64. When one is calculating division of net family property, are there any exceptions, any money or assets that do not need to be counted?
ANSWER: yes, “excluded property”

65. What is excluded property?
ANSWER: money you got from a car accident or other personal injury settlement or court order, money you inherited or was a gift to you personally and not to you and your spouse or family after date of marriage, money you got from a life insurance policy payout, and property from which the above can be traced excluding the matrimonial home, meaning  if you put that money into the matrimonial home it ceased to be excluded, but if you spent it on other property that was owned only by you or you and people other than your spouse, it is still excluded.

66. If we are not married just living together, will one of us be liable to pay the other spousal support?
ANSWER: It depends how long you co-habited, and in what province you live in. In Ontario you are potentially liable after three years. This means continuous co-habitation so any separation of over 90 days starts the time clock all over again. So if you don’t want to be “on the hook”, split up for over 90 days before your third anniversary. This assumes you have no children. See s. 29 of the FLA. States that if you have children, (they need not be biologically your own, e.g. adopted or if you have a parent-child relationship with them) you could be on the liable for spousal support in less than three years.      

67. How much does a simple divorce cost?
ANSWER: If it is truly simple and uncontested the court fees and the cost tot get a certificate come to $455 (these may be raised). You must use a third party to serve your spouse and if you hire a process server this could cost anywhere from $40 to a hundred (more if they avoid service or they can’t be easily located, then you may need to get an Order for Substitute Service). Lawyer’s fees start at $700 + HST. So budget for a minimum of $1400. 

68. What is difference between an uncontested and a joint divorce?
ANSWER: Not much. They are very similar. The hassle of doing a joint affidavit and other joint forms usually mean it is quicker, simpler and a bit cheaper to do an Uncontested where one party serves the other and when the other does not reply within  30 days it proceeds as uncontested.

69. What are the legal grounds for divorce? Do I have to prove that my spouse has been cheating on me or abusing me?
ANSWER: Under the Divorce Act sec. 8 the only grounds needed are a year of separation, adultery, and cruelty (mental or physical)which is of such an extent that it renders continued cohabitation “intolerable”. In regard to the 365 days of separation that if a partner or spouse get back together with a view to salvaging the relationship for a period of more than 90 days, the one year period disappears and then we must start the time calculation of one year all over again. This is from the Divorce Act subs. 8(3)(b)(ii and is often repeated in Separation Agreements.

70. Do I have to provide photos or videos of my spouse having sex with their secret lover?
ANSWER: Not necessarily, it is up to the judge what evidence is persuasive, but it is much easier to simply wait until 12 months of separation and then file on that basis. Judges prefer that.

71. Do I have to have police proof that my spouse has been hitting me? 
ANSWER: Technically “no” but in practice “yes”, or (less persuasive) get medical reports; otherwise it is a “he said-she said” case. (Unless there were several witnesses who are not relatives or friends of you.)

72. How come judge won't give us a divorce up front and why must we fight over the custody and money before we can get the divorce?
ANSWER: Family Law Rule 12(6) provides that a judge on motion (meaning at least one party must make a motion to apply for this) may make a corollary relief order severing the divorce from all the other issues of the case only if satisfied that neither spouse will be disadvantaged and that reasonable child support arrangements have been made. If there is no separation agreement or court order for child support etc. and if other major issues are still in dispute, the judge is unlikely to grant the motion. Thus in most cases the divorce is left to the end of the case after all the custody and financial issues have been settled or ordered. Beware of paralegals who promise to get you a divorce quickly and cheaply before all the other issues have been dealt with.    

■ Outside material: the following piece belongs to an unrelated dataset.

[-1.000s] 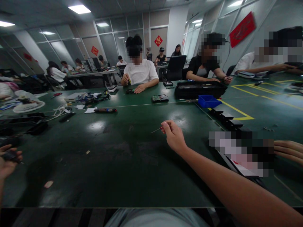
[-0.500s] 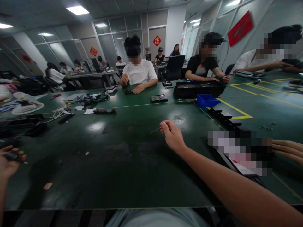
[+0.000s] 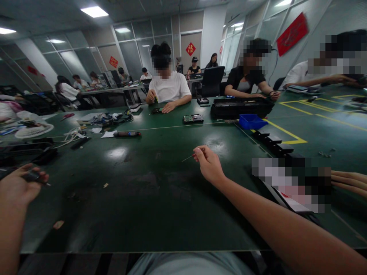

73. Should I change my will if we separate?
ANSWER: “Yes”, if you don’t want your spouse to inherit your estate. If you have no will he or she will inherit under the Succession Law Reform Act until you get a divorce. To avoid any conflict between the family law and the law regarding estates it is best to revise wills to reflect your current desires.

74. Are there any time limits to applying for child support? How far back can one apply?
ANSWER: There is no formal deadline to commence a court application for child support. It can be applied for at any time and to some extent a retroactive claim can be made, but if you apply more than three years after V date (separation) you may not get the retroactive relie.  In general, retroactive increases in child support should be limited to three years except where there is a finding of disreputable conduct” (D.B.S. v. S.R.G., 2006 SCC 37). Actually the case cites a few more exceptions to the starting premise that support begins at the time of filing the court application: Delay may be excused in the following cases: (a) if the applicant harboured justifiable fears that the payor parent would react vindictively to the application to the detriment of the family; (b) if the applicant lacked the financial ability to bring the application; (c) if the applicant experienced emotional impediments to bringing the application; (d) if the applicant received inadequate legal advice. (See para. 101.)
The case makes the very important statement that:Child support is the right of the child and cannot be waived by the recipient parent: therefore delay does not eliminate the payor parent's obligation; it is merely a factor for the court to consider in exercising its discretion to make a retroactive order.”  Consult an experienced family lawyer for more on details  on this important Supreme Court case and how provincial courts have been applying and interpreting it in the last ten years.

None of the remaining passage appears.